§ Assignment: Pick each line containing the word "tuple" out of the data below.

START Material for this exercise

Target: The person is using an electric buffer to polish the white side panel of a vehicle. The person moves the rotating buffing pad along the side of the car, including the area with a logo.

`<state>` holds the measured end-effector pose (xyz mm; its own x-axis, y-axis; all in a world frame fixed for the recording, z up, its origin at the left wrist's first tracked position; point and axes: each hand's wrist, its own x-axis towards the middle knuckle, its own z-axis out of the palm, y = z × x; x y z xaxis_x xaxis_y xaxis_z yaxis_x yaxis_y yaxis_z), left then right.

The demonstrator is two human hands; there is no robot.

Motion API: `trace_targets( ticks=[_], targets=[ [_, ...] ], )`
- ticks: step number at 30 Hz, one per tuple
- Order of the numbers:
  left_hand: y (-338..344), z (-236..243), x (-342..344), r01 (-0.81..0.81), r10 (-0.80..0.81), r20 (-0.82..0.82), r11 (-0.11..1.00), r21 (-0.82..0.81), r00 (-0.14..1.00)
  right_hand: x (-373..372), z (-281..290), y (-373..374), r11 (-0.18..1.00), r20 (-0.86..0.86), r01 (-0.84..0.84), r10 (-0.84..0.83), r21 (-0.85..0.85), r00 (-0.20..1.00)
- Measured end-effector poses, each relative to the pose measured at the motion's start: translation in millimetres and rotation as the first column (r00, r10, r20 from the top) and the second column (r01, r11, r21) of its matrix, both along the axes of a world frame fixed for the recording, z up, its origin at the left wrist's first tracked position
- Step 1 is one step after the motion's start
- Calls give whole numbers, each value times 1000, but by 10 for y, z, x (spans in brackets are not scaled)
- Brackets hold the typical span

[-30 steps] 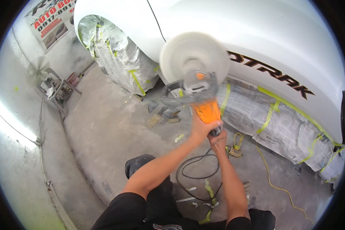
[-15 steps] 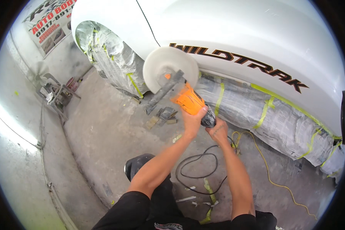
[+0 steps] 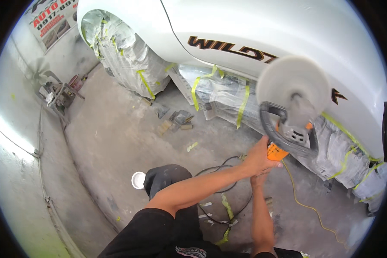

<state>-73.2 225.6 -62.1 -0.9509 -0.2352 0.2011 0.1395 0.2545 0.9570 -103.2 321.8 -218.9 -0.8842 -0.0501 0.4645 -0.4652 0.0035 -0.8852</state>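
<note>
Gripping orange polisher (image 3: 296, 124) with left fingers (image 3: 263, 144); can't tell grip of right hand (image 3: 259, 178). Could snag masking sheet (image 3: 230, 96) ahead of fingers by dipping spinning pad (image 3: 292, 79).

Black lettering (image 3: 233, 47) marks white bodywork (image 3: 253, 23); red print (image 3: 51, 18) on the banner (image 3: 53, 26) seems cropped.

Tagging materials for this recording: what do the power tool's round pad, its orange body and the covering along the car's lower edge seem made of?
Round pad: perhaps foam or wool, pale and matte; motion blur hides its texture.
Orange body: probably hard, smooth plastic, from its bright, rigid shell.
Covering: likely thin paper or plastic film, creased and greyish, with yellow-green tape across it.
</note>
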Motion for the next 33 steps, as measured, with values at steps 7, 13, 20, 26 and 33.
trace_targets(
  ticks=[7,13,20,26,33],
  targets=[
    [-551,-581,30,-59,54,33,986,157,998,134,-162,-438,984,150,-170,161,52,976],
    [-1242,-448,195,-279,375,-164,863,421,912,-40,484,-1011,872,333,-395,295,291,896],
    [-1235,-355,146,-307,386,-231,898,315,893,-144,492,-996,878,223,-363,303,314,927],
    [-395,-393,23,-175,205,-114,958,228,972,-132,236,-192,916,345,-354,276,187,897],
    [414,-164,-237,78,-66,129,993,-90,989,-271,-300,501,965,267,-108,42,238,963]
  ],
)
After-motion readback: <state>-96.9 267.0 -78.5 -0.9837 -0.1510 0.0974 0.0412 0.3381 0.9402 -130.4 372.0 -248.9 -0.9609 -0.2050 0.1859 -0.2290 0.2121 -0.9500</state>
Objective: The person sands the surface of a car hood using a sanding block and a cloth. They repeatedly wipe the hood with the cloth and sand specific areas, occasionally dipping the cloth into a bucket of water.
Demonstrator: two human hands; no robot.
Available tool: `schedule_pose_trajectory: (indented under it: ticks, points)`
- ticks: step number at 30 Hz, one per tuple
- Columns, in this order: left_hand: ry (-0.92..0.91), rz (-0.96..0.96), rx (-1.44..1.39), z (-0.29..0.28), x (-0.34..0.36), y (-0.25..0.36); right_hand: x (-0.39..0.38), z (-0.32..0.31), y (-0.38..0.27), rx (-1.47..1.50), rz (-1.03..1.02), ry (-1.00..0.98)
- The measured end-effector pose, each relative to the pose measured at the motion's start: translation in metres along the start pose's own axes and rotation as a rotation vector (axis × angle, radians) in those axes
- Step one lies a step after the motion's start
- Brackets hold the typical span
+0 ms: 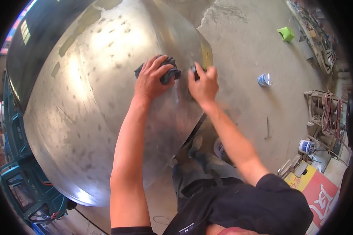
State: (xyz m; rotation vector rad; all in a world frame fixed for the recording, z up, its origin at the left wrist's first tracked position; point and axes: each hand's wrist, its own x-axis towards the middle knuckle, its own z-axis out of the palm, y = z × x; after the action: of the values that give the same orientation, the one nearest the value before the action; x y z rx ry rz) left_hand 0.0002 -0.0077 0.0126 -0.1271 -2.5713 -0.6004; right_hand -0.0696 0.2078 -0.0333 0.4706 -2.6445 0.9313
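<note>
A large curved metal panel [106, 105], like a car hood, fills the left and middle of the head view, bare and shiny with dark specks and dull patches. On its surface my left hand [150, 80] is closed over a crumpled dark grey cloth [171, 73], pressing it against the metal. To its right, by the panel's edge, my right hand [204, 85] is closed around a small black object [194, 72]. My fingers cover most of that object, so its kind does not show.
Dark glass [39, 35] borders the panel at upper left. Teal plastic frames [21, 184] stand at lower left. On the concrete floor lie a blue-and-white bucket [264, 80], a green container [286, 34] and a thin T-shaped tool [267, 129]. Coiled hose [328, 113] hangs at far right.
</note>
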Motion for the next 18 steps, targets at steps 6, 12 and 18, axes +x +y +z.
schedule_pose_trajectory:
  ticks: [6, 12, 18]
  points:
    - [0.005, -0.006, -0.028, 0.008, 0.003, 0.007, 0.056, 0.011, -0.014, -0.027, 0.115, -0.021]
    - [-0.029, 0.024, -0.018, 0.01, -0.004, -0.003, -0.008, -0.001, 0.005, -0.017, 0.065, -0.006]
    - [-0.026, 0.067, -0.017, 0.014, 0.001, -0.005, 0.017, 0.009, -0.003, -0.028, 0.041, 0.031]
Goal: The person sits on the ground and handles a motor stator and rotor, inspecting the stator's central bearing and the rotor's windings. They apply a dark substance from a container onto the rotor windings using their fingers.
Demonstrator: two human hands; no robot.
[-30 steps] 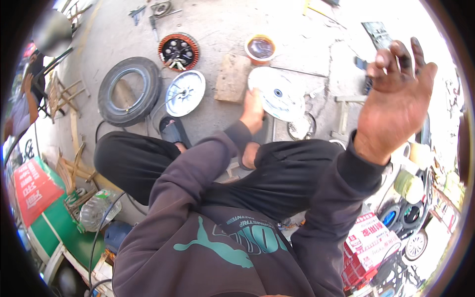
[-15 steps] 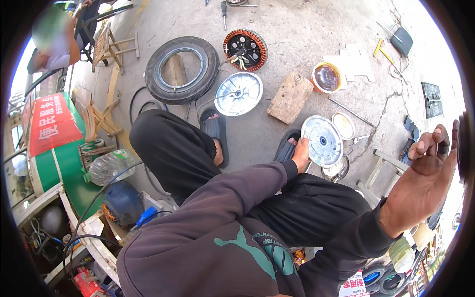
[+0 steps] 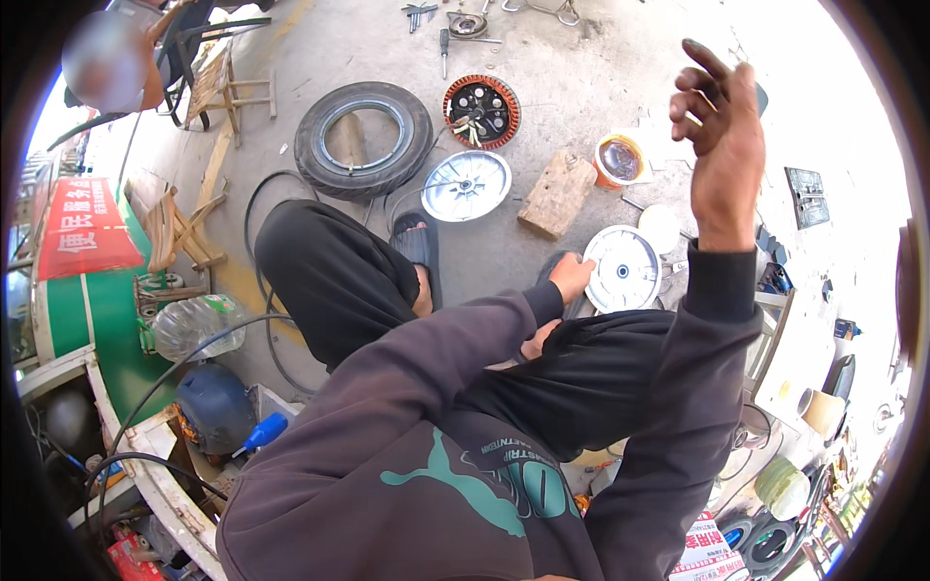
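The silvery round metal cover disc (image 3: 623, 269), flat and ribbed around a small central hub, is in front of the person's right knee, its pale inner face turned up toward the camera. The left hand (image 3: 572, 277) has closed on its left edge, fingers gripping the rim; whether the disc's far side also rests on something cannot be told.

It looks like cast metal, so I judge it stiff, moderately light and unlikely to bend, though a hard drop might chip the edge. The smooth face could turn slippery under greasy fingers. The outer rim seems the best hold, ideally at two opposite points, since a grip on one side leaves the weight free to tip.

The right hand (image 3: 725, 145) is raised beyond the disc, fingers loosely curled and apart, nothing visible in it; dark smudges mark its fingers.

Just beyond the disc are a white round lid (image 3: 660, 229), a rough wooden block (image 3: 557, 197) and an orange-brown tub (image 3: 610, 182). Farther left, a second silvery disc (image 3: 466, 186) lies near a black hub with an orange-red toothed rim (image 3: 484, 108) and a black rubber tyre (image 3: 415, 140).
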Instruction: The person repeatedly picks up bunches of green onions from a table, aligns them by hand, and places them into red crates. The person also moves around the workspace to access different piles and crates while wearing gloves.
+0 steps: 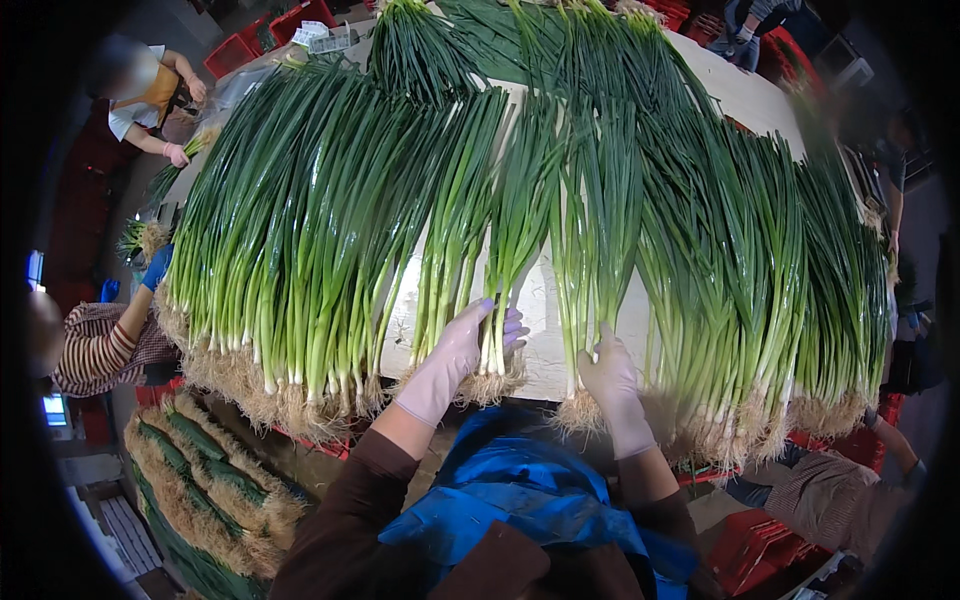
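Long spring onions with white stalks and brown roots lie side by side across the pale table. My left hand, in a pale glove, is wrapped round the lower stalks of a small bunch of spring onions. Its thumb lies on the near side and its fingertips show past the stalks. To the right, my right hand, gloved too, closes at the lower stalks of another bunch of spring onions, just above the roots. Some of its fingers are hidden. A strip of bare tabletop separates the two bunches.
Dense rows of spring onions spread to the left, and more spring onions to the right. Rooted bundles are stacked at lower left. Red crates stand at lower right. Co-workers stand around the table, one holding a bunch.
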Tool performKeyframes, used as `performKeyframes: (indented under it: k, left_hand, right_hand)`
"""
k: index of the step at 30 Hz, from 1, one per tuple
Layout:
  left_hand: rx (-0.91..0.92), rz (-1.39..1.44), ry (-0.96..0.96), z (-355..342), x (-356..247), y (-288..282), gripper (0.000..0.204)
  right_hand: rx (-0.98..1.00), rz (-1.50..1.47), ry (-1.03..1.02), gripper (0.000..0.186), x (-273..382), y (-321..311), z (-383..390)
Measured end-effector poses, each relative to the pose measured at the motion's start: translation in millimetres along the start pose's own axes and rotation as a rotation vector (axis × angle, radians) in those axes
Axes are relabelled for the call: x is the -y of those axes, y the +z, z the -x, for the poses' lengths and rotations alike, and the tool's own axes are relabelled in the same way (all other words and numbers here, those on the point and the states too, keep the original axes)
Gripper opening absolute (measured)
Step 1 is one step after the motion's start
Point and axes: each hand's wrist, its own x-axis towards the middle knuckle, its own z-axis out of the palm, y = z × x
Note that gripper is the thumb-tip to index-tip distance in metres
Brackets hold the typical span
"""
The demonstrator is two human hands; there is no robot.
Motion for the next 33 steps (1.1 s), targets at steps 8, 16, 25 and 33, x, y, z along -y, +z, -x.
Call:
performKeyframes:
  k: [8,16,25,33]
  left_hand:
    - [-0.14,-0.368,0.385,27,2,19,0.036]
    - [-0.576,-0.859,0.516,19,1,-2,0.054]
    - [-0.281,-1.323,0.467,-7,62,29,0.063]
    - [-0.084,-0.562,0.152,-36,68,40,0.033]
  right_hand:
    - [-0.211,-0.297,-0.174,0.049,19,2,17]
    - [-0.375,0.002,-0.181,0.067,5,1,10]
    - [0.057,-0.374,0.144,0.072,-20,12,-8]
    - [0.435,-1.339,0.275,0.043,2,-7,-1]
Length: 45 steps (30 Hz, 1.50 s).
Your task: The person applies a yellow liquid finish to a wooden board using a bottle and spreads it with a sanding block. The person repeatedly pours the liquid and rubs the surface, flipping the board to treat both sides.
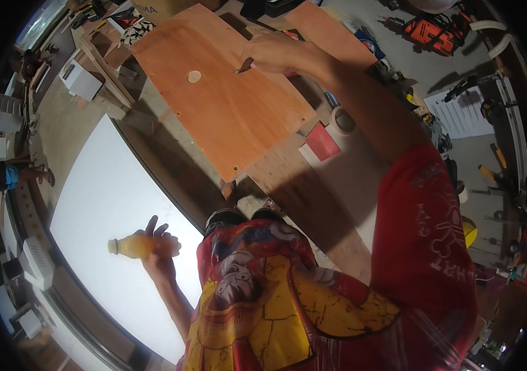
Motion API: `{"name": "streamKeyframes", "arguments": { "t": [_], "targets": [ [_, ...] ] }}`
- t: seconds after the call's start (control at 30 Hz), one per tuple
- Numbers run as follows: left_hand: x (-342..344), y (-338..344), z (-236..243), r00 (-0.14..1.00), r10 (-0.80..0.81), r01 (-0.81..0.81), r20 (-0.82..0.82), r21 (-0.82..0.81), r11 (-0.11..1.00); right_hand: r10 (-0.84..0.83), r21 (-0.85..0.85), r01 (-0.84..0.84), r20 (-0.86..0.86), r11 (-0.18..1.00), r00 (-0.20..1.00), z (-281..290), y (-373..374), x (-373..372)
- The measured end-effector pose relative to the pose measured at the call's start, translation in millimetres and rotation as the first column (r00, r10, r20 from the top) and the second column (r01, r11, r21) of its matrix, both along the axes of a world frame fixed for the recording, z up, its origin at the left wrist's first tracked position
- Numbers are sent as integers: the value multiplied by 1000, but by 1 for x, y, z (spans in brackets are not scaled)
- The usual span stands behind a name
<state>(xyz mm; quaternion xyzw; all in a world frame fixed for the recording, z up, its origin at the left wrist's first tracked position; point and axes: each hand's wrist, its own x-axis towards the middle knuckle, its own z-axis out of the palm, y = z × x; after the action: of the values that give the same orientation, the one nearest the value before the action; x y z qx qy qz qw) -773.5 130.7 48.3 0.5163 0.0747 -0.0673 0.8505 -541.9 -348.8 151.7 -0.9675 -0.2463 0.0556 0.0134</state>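
Head view: yellow narrow-necked bottle (132, 247) in the bare left hand (163, 246), bare right hand (269, 53) at an orange-brown rectangular plywood board (229, 108)

At the far left, a person in blue clothing (10, 176) is well apart from the work. Next comes a large, smooth white panel (106, 167) with a curved-looking dark edge. Over it, the left hand is clamped on the wider end of the bottle; the capped neck points left, beyond the fingers, and the upper fingertips stand apart above the body.

To the right, the plywood board lies at a slant, bearing a pale round spot (194, 76) left of the right hand. That hand is over the board's upper right edge, its fingers bent; whether they are together on something cannot be told, for a dark, narrow tip shows below them, unclear as thumb or object. Farther right are a flat red rectangular block (323, 141), a pale round roll (342, 120) and, at the top, an orange-and-black power tool (433, 34).
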Motion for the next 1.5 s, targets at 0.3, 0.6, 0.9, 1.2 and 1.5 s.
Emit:
{"name": "streamKeyframes", "arguments": {
  "t": [0.3,0.6,0.9,1.2,1.5],
  "targets": [
    [-2,-46,-4,972,-234,235,13,-64,970,3,87,-3,-1,996,1000,-8,-15,-127],
    [-20,-51,6,986,-168,168,6,-9,986,68,194,-57,-46,979,997,42,-33,-180],
    [-6,-46,8,975,-216,210,62,84,974,-131,229,114,60,967,990,47,-57,-89],
    [13,-37,5,973,-230,225,26,136,965,121,127,-150,216,980,969,-13,-40,-70],
    [52,-13,2,992,-116,105,38,225,969,289,163,-323,204,932,936,30,-64,-39]
  ]
}}
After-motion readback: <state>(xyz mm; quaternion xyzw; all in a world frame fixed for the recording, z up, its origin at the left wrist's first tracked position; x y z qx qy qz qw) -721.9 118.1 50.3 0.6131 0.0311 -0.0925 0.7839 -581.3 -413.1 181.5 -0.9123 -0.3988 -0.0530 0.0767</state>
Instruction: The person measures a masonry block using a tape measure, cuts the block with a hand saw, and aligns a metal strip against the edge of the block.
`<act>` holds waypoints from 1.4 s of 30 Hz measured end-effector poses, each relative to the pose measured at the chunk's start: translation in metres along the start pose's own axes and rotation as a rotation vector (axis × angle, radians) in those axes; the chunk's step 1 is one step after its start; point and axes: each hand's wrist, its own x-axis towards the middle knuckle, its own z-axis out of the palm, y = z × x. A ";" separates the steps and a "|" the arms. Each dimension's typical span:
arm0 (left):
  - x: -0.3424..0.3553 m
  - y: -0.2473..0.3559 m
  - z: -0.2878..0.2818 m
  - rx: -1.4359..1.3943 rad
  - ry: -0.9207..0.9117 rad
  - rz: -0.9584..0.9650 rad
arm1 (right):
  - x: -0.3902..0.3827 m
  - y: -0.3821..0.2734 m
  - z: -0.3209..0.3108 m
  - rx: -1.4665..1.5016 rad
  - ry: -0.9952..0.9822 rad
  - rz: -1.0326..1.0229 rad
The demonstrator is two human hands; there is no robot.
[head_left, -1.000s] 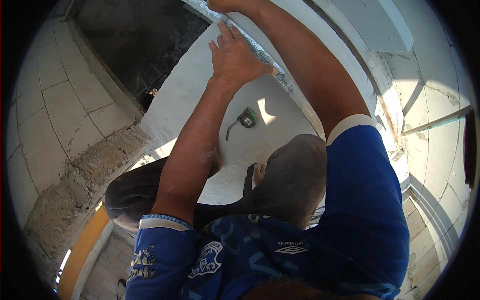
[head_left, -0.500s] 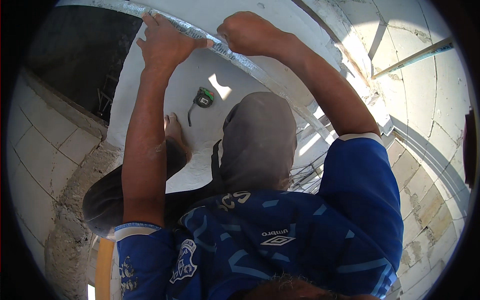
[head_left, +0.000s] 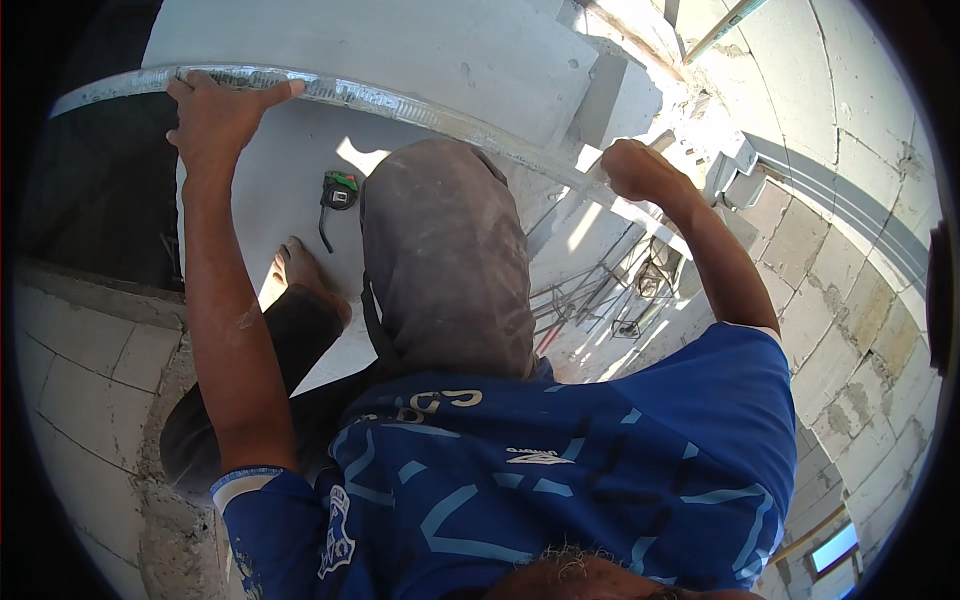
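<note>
A long silver metal strip (head_left: 390,102) lies across a pale flat slab (head_left: 470,45), running from the dark opening at left down toward the right. My left hand (head_left: 215,125) rests on it, fingertips over the strip and thumb stretched out along it. Farther right, my right hand (head_left: 640,170) is closed in a fist at the strip's edge; whatever it pinches is hidden by the fingers. Between my left forearm and raised knee (head_left: 440,250), a black and green tape measure (head_left: 340,192) lies on the slab, its dark strap trailing toward me.
A dark opening (head_left: 110,190) drops away at the left beside the slab. Pale block walls (head_left: 850,330) stand at right, and wire-like metal bars (head_left: 610,300) lie below my right hand. My bare foot (head_left: 300,272) is near the tape measure.
My right hand has moved right and nearer along the strip, still closed. My left hand stays on the strip. The whole view has shifted, showing more at right.
</note>
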 end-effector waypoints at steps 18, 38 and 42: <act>-0.011 -0.003 -0.020 -0.177 -0.057 -0.091 | 0.313 -0.351 -0.306 0.269 0.986 -0.589; -0.011 -0.010 0.000 -0.197 0.029 -0.038 | 0.225 -0.316 -0.296 0.039 0.594 -0.673; -0.006 -0.010 0.009 -0.133 0.049 -0.018 | 0.176 -0.230 -0.206 -0.041 0.569 -0.583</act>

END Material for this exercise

§ Reply:
- ticks: step number at 30 Hz, one per tuple
- ticks: step number at 30 Hz, one per tuple
k: index of the step at 30 Hz, from 1, one per tuple
- t: seconds after the call's start (control at 30 Hz), one per tuple

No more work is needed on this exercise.